Where a picture occurs in the data, omit it, and copy all remaining data exactly.

Collected material:
........

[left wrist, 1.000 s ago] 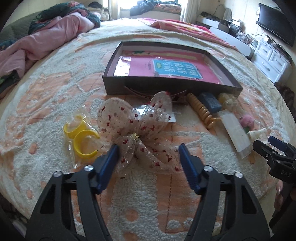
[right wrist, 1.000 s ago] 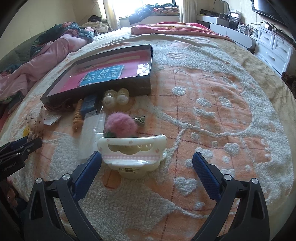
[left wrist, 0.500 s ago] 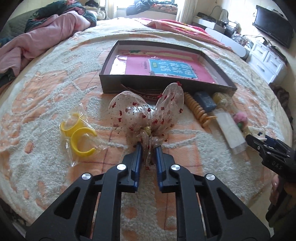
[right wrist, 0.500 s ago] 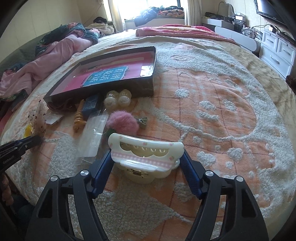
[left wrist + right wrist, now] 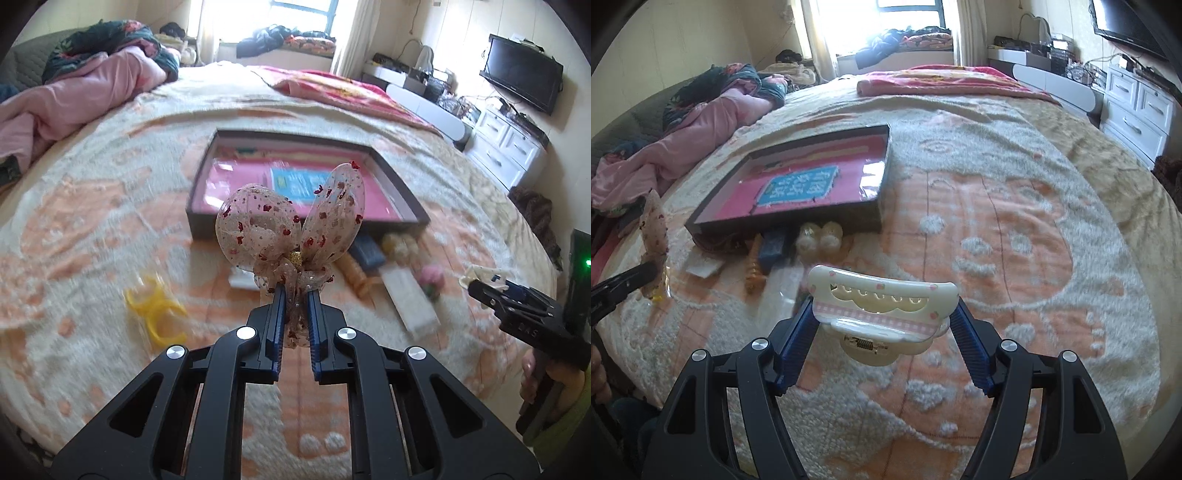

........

Result:
[left wrist, 1.000 s ago] 
[right wrist, 1.000 s ago] 
[left wrist, 0.500 s ago] 
[right wrist, 0.500 s ago] 
[left wrist + right wrist, now] 

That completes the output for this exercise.